After leaving Port Desire we had a variation in our meals on board ship. The sailors had gone fishing with a net, and with success. There were two kinds,—one rather like a Yankee smelt, only more slender, and the other somewhat like a Lake Erie pickerel. Both were excellent, but the little fellow boiled and made into a salad was particularly fine.

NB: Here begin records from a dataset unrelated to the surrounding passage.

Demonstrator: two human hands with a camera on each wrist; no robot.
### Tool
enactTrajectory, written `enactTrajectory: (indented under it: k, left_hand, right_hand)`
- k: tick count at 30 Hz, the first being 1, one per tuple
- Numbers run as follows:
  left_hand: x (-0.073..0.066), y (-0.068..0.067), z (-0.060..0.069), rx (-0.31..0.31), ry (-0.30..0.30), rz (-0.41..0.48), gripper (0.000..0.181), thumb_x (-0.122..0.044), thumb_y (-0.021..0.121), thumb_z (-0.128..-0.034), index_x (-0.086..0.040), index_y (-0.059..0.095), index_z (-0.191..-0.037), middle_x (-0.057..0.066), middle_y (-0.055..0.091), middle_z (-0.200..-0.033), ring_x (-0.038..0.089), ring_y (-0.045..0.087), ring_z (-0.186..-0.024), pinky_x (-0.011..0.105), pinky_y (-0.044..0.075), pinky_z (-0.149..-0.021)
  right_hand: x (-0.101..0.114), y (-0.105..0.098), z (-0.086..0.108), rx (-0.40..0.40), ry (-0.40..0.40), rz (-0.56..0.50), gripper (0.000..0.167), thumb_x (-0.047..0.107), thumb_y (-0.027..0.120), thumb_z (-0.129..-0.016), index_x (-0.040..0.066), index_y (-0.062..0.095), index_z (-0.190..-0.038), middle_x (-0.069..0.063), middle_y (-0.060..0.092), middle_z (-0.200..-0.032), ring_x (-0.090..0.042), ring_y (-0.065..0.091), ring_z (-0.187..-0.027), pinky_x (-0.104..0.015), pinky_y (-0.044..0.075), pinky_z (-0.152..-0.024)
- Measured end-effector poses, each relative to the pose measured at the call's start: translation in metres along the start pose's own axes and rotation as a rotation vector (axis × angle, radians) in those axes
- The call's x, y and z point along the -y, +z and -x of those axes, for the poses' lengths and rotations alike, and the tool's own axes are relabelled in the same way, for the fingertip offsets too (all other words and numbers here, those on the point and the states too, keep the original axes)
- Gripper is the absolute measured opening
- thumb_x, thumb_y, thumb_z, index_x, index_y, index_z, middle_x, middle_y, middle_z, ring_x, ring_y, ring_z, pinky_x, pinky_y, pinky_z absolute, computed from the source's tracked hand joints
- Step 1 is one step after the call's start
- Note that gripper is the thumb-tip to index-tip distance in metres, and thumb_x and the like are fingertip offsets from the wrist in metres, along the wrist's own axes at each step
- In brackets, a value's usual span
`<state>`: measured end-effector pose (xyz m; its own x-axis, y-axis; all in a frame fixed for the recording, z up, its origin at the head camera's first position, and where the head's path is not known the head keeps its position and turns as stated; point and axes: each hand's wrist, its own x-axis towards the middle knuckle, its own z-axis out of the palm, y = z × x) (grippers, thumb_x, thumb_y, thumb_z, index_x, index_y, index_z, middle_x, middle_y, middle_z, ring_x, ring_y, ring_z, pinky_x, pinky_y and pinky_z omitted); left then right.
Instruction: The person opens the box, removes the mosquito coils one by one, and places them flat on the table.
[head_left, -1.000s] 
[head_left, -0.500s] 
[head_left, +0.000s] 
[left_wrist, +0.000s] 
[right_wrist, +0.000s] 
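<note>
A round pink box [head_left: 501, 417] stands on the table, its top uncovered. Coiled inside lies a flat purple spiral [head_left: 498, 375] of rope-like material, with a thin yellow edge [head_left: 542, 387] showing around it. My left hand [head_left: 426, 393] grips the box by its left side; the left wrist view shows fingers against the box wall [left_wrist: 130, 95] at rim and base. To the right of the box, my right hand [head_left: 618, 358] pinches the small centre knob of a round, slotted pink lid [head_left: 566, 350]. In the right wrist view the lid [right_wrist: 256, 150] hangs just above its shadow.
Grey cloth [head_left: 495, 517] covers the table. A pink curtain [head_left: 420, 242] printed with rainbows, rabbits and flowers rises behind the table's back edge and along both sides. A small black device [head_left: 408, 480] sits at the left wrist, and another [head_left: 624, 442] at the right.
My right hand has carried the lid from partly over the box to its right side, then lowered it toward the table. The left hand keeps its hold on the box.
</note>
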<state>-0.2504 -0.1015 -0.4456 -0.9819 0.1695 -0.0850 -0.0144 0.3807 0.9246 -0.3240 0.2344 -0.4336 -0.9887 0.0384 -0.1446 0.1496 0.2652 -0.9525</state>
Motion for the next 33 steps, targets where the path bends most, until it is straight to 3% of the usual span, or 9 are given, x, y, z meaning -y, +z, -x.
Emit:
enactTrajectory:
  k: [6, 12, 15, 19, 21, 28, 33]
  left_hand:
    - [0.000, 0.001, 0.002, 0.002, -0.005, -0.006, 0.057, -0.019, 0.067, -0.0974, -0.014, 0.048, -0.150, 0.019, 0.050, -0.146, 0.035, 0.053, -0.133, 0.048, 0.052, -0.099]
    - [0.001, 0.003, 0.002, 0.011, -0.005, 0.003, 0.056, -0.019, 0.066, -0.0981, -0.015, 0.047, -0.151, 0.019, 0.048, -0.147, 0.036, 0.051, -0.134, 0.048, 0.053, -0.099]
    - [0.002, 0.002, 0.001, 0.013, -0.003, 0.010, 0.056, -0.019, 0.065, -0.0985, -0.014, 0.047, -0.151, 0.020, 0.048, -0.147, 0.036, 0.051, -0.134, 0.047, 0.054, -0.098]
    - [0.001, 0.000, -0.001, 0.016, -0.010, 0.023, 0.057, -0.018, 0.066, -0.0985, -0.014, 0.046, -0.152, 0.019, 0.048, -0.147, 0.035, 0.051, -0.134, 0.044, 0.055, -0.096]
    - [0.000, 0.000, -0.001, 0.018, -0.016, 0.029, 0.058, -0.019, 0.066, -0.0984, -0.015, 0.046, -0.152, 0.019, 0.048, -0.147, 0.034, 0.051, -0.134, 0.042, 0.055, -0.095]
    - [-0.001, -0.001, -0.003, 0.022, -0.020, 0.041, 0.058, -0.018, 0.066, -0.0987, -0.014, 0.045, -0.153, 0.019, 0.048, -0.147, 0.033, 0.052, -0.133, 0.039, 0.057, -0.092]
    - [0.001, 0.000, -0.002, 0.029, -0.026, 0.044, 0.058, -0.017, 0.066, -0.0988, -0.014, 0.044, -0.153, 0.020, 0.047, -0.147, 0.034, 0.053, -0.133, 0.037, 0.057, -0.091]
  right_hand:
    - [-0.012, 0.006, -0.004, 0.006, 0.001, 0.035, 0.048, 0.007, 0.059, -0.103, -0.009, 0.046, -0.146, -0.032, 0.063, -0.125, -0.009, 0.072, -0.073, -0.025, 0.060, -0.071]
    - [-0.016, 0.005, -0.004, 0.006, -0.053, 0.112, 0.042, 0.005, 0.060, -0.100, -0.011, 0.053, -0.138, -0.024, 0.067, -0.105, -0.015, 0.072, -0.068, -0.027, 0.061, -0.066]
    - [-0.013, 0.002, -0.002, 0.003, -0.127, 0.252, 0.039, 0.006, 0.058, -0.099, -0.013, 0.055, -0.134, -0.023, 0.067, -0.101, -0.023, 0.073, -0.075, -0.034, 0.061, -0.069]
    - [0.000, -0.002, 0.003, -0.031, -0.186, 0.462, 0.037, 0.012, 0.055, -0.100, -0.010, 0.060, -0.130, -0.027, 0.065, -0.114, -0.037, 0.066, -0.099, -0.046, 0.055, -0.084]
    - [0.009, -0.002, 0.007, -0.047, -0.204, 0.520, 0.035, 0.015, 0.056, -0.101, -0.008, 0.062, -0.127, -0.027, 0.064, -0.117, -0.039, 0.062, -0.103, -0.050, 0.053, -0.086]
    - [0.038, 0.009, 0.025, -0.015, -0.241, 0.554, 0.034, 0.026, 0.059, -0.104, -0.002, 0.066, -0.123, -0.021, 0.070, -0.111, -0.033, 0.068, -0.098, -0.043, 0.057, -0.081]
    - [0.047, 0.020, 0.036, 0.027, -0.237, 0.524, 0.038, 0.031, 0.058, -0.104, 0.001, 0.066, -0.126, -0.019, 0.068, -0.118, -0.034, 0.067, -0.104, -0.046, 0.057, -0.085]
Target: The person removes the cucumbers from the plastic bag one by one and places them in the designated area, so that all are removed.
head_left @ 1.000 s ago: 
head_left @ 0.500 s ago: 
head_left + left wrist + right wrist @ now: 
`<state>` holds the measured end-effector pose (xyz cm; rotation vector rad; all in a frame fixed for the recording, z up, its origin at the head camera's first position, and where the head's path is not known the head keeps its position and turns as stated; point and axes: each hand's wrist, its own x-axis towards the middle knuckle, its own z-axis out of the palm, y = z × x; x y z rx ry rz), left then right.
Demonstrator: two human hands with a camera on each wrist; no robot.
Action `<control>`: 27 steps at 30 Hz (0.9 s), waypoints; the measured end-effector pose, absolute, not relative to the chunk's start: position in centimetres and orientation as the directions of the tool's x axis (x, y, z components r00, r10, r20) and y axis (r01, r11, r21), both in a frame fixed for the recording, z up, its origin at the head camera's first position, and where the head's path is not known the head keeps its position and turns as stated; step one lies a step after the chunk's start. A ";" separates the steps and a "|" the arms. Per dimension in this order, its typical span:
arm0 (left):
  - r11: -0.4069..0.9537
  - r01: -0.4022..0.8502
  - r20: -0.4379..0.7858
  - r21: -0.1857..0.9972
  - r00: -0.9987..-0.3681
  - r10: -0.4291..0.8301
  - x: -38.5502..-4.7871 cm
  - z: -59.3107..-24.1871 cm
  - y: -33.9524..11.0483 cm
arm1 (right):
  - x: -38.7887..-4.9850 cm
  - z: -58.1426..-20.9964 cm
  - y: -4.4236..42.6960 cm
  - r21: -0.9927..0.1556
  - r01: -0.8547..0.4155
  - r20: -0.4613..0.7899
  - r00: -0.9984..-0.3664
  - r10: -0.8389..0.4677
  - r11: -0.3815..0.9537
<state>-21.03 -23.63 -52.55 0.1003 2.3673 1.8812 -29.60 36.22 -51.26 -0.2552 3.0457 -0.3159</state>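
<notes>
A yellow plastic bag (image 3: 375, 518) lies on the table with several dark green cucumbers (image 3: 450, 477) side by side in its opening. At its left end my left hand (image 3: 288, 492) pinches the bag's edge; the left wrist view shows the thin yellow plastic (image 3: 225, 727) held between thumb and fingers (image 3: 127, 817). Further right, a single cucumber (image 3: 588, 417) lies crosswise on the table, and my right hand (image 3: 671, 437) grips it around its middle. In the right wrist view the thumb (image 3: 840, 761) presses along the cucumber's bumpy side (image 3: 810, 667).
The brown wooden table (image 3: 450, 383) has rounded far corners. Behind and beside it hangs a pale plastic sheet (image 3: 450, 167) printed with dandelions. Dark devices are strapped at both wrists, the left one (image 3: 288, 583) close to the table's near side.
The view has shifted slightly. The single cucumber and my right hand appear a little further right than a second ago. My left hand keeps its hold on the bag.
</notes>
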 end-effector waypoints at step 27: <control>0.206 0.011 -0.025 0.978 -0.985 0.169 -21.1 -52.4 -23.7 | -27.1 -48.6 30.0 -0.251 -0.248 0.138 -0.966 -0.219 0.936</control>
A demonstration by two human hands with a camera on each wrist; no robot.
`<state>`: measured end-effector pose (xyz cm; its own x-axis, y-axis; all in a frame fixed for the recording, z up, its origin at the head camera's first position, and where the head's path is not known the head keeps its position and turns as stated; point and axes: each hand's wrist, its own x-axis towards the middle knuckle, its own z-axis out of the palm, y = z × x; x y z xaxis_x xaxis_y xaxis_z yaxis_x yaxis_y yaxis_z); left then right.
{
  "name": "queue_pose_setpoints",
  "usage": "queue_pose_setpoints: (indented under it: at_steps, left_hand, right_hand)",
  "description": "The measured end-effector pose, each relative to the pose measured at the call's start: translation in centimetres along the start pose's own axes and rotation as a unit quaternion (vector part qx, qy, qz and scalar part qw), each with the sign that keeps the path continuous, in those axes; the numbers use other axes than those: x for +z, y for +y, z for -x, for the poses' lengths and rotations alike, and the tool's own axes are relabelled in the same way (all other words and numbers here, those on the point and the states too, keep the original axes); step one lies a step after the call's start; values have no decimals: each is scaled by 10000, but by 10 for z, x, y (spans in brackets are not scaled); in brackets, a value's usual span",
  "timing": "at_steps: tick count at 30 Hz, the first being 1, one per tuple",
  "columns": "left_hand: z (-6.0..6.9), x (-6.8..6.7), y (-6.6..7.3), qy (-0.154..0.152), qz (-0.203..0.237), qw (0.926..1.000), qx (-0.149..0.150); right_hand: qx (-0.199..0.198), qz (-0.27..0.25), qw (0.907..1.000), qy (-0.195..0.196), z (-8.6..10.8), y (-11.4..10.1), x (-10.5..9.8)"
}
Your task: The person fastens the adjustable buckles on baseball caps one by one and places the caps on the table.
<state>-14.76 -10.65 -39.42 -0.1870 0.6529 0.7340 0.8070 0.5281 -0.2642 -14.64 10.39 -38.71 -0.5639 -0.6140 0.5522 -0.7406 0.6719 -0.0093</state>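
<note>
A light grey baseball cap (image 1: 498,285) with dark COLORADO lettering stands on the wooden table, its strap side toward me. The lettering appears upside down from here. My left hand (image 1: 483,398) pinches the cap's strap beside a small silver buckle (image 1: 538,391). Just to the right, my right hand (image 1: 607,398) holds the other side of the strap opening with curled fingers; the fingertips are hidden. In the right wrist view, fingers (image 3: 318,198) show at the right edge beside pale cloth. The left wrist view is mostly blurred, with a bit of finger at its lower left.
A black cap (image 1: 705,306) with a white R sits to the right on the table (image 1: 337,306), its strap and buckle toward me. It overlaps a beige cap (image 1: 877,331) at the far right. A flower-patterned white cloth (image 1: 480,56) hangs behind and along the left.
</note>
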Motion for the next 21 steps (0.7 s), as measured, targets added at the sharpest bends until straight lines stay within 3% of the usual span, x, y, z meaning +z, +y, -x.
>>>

Then, too, a species of ducks had become very abundant. They were so dark above as to appear black, while the under parts were pure white. Their curiosity led them to hover about the ship in twos and threes, sometimes flying along, say fifty feet above the weather rail. On such occasions Captain Chwaites brought out a light shotgun. On the day we entered Santa Cruz he knocked so many down on deck that the passengers had roast duck for one course at dinner. In fact, for a citizen of South America, the captain was a remarkably fine sportsman. He never used a shotgun on a sitting bird. He could kill gulls at long range with a rifle when they were bobbing about on the waves. While we lay in Rio Gallegos he rode out on the table-land one day with a man living there and killed three guanacos, using the bolas Indian fashion to bring them down. The tourist who sails with Captain Chwaites can expect to have game at the table frequently during the voyage.